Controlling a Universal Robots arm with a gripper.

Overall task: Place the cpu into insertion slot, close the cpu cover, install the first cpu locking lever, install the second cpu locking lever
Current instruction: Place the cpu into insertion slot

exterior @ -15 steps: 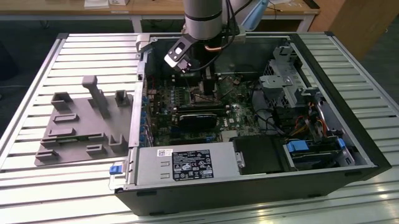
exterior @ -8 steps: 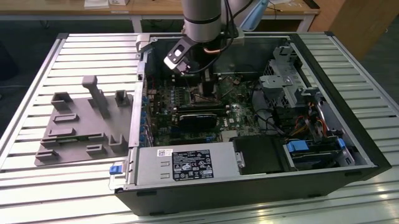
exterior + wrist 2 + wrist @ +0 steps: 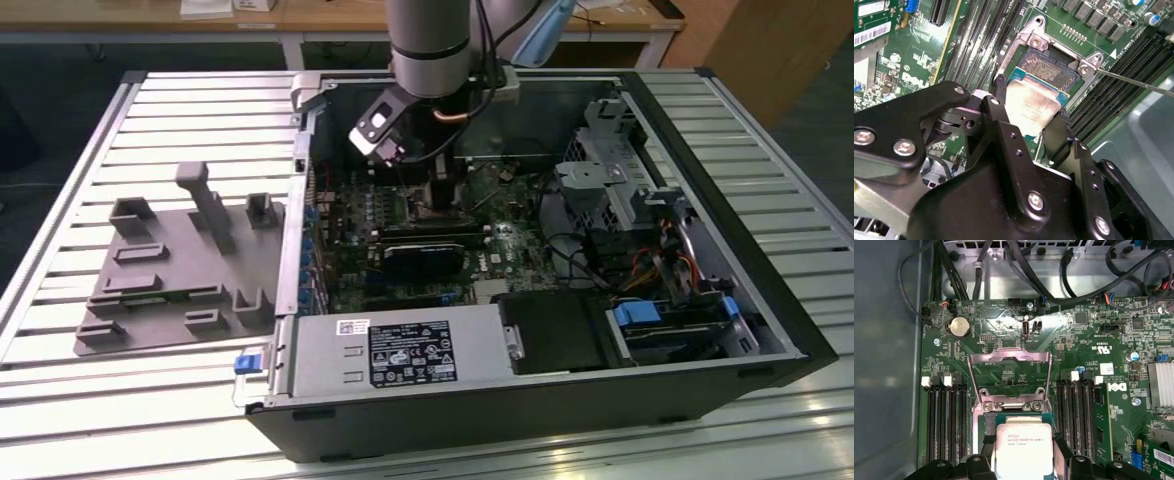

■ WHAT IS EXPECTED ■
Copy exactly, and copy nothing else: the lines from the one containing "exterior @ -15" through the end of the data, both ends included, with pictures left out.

■ RESULT FOR THIS EXERCISE ■
exterior @ -15 steps: 
exterior @ -8 steps: 
exterior + wrist 2 + wrist @ +0 steps: 

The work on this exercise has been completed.